Linux hardware stability guide, Part 1
CPU and memory troubleshooting
Daniel Robbins (firstname.lastname@example.org), President/CEO, Gentoo
One of Linux's claims to fame is its legendary stability.
However, the most stable operating system in the world won't do
you any good if your hardware is defective or misconfigured. In
this article, Daniel Robbins shows you how to diagnose and fix
CPU flakiness, as well as how to test your RAM for defects. By
the end of this article, you'll have the skills to ensure that
your Linux system is as stable as it possibly can be.
Rescuing your CPU
If your CPU is experiencing random intermittent errors when
placed under heavy load, it's possible that your CPU isn't
defective at all -- maybe it simply isn't being cooled properly.
Here are some things that you can check:
* Is your CPU fan plugged in?
* Is it relatively dust-free?
* Does the fan actually spin (and spin at the proper speed)
when the power is on?
* Is the heat sink seated properly on the CPU?

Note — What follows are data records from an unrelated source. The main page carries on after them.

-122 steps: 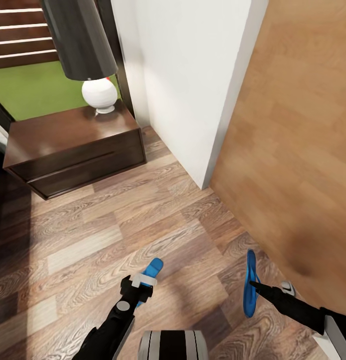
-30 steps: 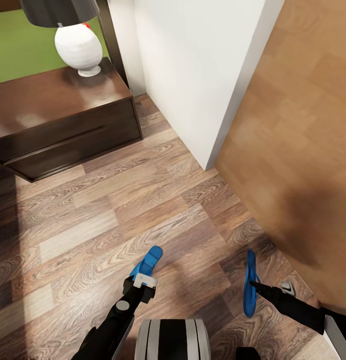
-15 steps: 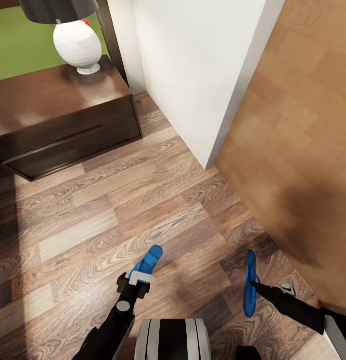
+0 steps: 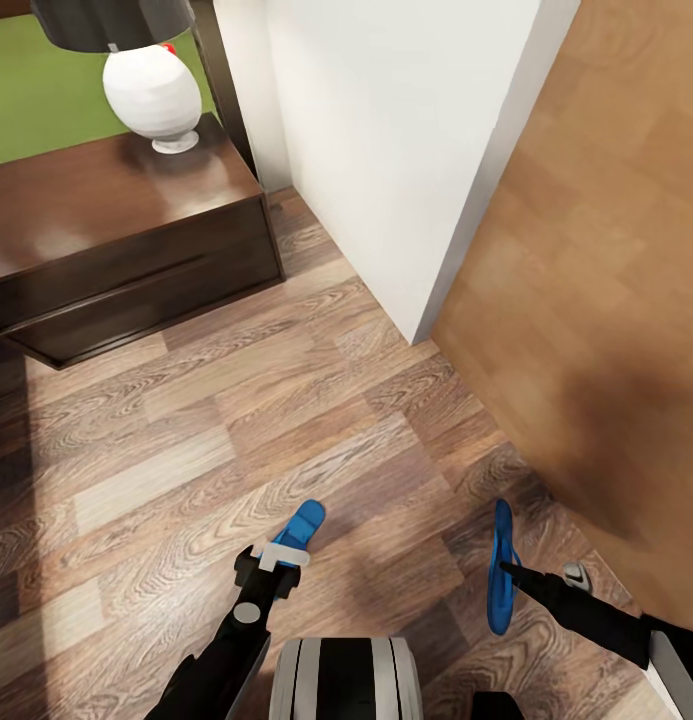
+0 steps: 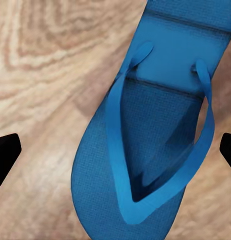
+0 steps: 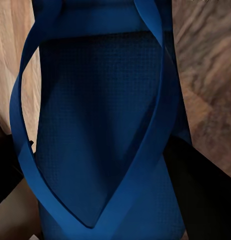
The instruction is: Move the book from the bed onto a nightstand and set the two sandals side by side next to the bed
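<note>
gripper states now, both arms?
Left gripper: open, fingertips wide either side of a blue sandal.
Right gripper: shut on the other sandal.

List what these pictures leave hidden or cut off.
- Left sandal: in the head view the left gripper covers its near end.
- Left sandal in the left wrist view: both ends run past the frame edges.
- Right sandal in the right wrist view: cropped by the frame, so the right gripper's hold stays unclear.
- Lamp: shade cut by the head view's top edge.
- Nightstand: left part beyond the frame edge.
</note>
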Robot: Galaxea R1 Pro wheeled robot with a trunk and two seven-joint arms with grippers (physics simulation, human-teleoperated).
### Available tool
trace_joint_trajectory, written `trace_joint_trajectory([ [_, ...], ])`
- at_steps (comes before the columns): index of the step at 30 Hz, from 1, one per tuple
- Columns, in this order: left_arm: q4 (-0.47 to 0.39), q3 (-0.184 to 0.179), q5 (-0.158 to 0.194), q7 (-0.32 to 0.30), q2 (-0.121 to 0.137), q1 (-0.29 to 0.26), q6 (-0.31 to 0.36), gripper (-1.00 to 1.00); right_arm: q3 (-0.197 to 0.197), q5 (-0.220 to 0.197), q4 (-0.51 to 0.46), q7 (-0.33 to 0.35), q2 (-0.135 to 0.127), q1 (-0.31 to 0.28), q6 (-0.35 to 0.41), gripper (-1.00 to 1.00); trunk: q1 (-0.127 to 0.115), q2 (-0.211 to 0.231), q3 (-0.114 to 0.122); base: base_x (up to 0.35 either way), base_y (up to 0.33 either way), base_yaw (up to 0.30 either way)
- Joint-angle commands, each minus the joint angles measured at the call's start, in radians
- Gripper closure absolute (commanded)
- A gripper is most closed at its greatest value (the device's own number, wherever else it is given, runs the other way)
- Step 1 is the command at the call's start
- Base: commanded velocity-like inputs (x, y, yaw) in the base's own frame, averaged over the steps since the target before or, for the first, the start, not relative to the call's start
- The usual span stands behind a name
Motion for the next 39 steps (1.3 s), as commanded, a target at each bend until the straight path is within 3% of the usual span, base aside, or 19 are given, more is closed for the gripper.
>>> trace_joint_trajectory([
  [1,-0.002,-0.003,-0.010,0.005,0.000,0.000,0.008,-1.00,-0.001,-0.003,0.000,0.000,0.000,0.000,0.006,1.00,0.000,0.000,-0.001,0.015,0.000,0.000],
  [5,-0.001,-0.003,-0.010,-0.008,0.000,0.000,0.008,-1.00,-0.001,-0.003,0.000,0.000,0.000,0.000,0.006,1.00,0.000,0.000,-0.001,0.095,0.000,0.000],
  [9,-0.003,0.000,-0.011,-0.131,0.001,0.000,0.009,-1.00,-0.001,-0.003,0.000,0.000,0.000,0.000,0.006,1.00,0.000,0.000,-0.001,0.118,0.000,0.000],
  [14,-0.004,0.004,-0.010,-0.201,0.003,0.000,0.010,-1.00,-0.001,-0.003,0.000,0.000,0.000,0.000,0.006,1.00,0.000,0.000,-0.001,0.020,0.000,0.000],
  [30,-0.008,0.008,-0.012,-0.201,0.005,0.000,0.010,-1.00,0.000,-0.003,0.000,0.000,0.001,0.000,0.006,1.00,0.000,0.000,-0.001,0.000,0.000,0.000],
  [39,-0.008,0.008,-0.012,-0.198,0.004,0.000,0.012,-1.00,-0.001,-0.003,0.000,0.000,0.001,0.000,0.006,1.00,0.003,-0.002,-0.028,0.000,0.000,0.000],
])
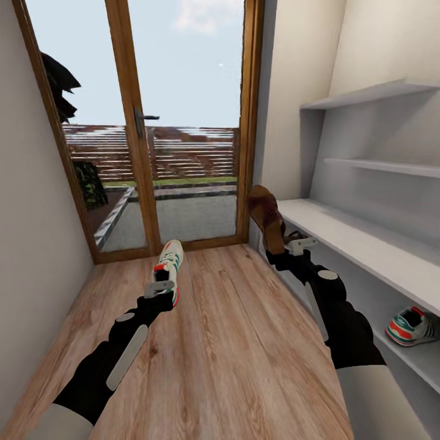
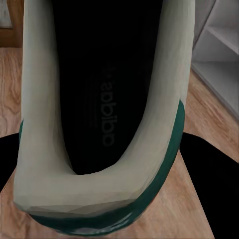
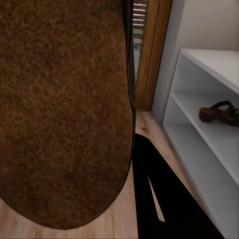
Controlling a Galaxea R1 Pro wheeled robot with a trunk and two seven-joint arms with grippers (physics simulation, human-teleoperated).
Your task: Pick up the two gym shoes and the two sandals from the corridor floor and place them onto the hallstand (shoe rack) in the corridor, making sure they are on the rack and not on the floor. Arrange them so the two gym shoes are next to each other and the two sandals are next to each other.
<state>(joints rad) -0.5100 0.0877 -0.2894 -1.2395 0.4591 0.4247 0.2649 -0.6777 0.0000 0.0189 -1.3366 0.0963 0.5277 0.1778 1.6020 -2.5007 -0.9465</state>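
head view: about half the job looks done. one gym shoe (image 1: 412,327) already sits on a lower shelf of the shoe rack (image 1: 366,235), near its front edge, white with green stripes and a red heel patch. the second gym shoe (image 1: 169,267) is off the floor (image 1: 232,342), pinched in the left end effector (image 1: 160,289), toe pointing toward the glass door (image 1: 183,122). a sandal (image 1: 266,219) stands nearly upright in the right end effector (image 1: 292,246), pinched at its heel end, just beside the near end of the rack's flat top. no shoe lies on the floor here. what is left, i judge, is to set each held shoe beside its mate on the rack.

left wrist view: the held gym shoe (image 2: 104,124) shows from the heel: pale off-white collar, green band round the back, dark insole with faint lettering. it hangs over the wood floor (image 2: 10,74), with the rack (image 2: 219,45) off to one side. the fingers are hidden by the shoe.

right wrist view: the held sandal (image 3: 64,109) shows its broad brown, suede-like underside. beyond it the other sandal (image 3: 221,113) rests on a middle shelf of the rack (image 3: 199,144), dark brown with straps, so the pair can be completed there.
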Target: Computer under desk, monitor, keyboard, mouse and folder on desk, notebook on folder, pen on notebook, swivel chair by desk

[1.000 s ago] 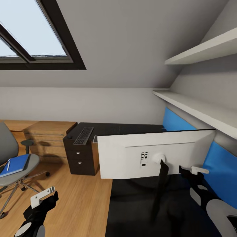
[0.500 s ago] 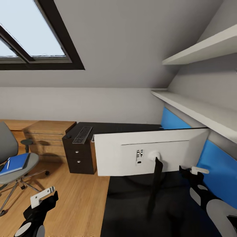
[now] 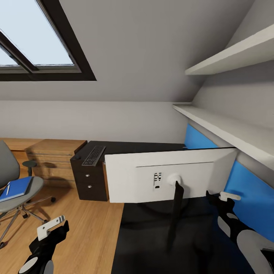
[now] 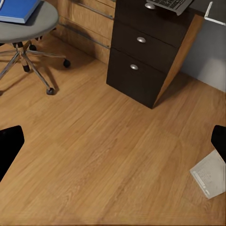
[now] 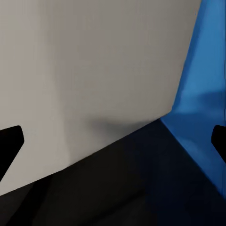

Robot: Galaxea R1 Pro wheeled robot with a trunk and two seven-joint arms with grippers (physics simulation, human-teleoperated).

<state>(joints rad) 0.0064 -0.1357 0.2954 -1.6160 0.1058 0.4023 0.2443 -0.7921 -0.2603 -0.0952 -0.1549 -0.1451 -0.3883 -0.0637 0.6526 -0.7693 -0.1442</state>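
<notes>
The monitor (image 3: 167, 179) stands on the black desk (image 3: 148, 247) with its pale grey back toward me. The keyboard (image 3: 93, 155) lies on the desk's far end above the drawer unit (image 4: 150, 61). At the left, the swivel chair (image 3: 26, 190) carries the blue folder (image 3: 15, 188) with the white pen (image 3: 7, 189) on it. My left gripper (image 3: 51, 228) hangs open over the wood floor. My right gripper (image 3: 220, 198) is open beside the monitor's edge (image 5: 94, 70), near the blue back panel (image 5: 202, 94). The mouse, notebook and computer are out of view.
A light wooden dresser (image 3: 53, 160) stands between chair and desk. Two white shelves (image 3: 228, 129) jut out over the desk on the right. The chair's star base (image 4: 28, 61) spreads on the floor. A pale grey flat piece (image 4: 209, 174) shows by my left gripper's fingertip.
The whole picture has slid a little to the left, so the camera has moved. The monitor sits further left in the view. Both grippers keep their pose.
</notes>
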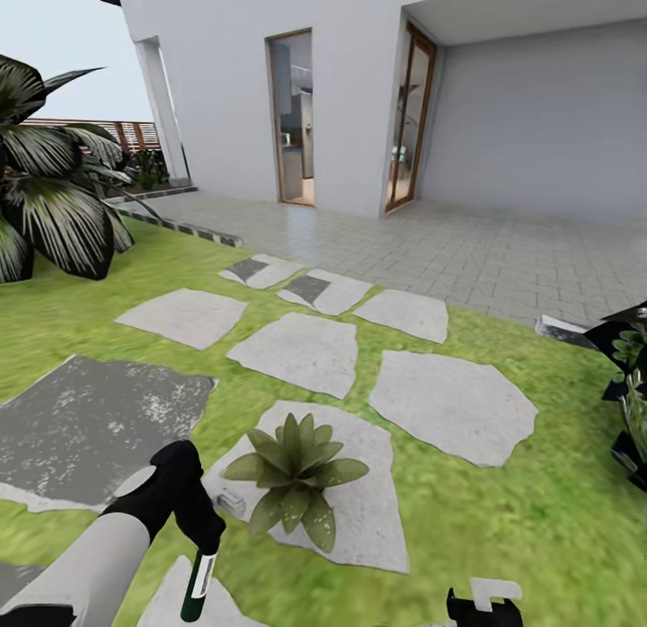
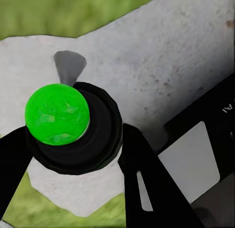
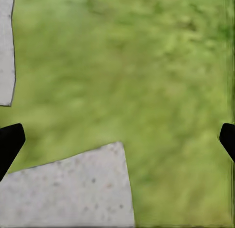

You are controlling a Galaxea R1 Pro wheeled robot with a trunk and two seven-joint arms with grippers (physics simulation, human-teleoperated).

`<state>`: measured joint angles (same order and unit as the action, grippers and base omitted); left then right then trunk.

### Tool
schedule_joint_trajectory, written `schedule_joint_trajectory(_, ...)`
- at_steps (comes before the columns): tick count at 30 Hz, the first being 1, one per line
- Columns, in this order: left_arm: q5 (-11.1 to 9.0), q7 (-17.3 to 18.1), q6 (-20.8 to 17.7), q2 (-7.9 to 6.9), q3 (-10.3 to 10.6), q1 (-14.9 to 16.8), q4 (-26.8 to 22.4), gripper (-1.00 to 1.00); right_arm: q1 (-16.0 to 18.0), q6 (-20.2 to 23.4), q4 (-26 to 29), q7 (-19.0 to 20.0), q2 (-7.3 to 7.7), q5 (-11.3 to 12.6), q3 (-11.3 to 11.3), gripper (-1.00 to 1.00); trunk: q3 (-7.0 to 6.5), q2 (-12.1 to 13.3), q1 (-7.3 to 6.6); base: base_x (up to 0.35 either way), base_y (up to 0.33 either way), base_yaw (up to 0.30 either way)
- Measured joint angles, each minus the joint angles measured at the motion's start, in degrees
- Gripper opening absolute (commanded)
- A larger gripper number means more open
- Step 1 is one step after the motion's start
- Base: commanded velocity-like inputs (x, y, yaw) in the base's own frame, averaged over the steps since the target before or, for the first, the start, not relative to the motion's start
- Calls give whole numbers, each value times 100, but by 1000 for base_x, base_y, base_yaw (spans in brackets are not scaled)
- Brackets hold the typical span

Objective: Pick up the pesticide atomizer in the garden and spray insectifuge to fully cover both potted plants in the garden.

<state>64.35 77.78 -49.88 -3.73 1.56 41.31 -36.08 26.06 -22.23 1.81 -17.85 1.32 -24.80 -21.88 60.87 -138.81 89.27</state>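
Potted plant [image 1: 295, 470]: rosette of pointed green leaves standing on a pale stepping stone [image 1: 368, 510] in the lawn [image 1: 503, 537]; its pot is hidden under the leaves, so contents cannot be told.
Second plant [image 1: 633, 375]: partly seen at the right edge of the head view, in a dark container; too cropped to identify.
Atomizer [image 1: 199, 587]: dark green bottle with a white label, hanging below the left pincer, over a stone just beside the potted plant. From the left wrist its end shows as a bright green dome [image 2: 57, 114] inside a black ring.
Left pincer [image 1: 205, 542]: black fingers pressed against the atomizer, pinching it.
Right pincer [image 3: 117, 139]: fingertips spread wide at the edges of the right wrist view, nothing between them, above grass and a stone corner.
Background: white house [image 1: 359, 88] with open doorways, paved terrace, large striped-leaf shrub [image 1: 49, 187] at left.
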Motion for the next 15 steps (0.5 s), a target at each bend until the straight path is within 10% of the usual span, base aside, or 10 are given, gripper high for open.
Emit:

* Is there thermal grease between the CPU and the heat sink?
* Does your case have adequate ventilation?
If everything seems fine, then you may want to rerun the kernel
compile tests with an open case. Let the kernel compile go for
about five minutes and then put your hand inside the running
machine and touch the outside metal casing of the power supply to
ground yourself. Then, carefully test the temperature of the heat
sink with the tip of your finger. If it's unusually hot, then
it's very possible that your heatsink/fan combo just isn't
adequate for your particular CPU. In that case, upgrade your
system's cooling hardware -- hopefully, your CPU hasn't sustained
any permanent damage and is still functional.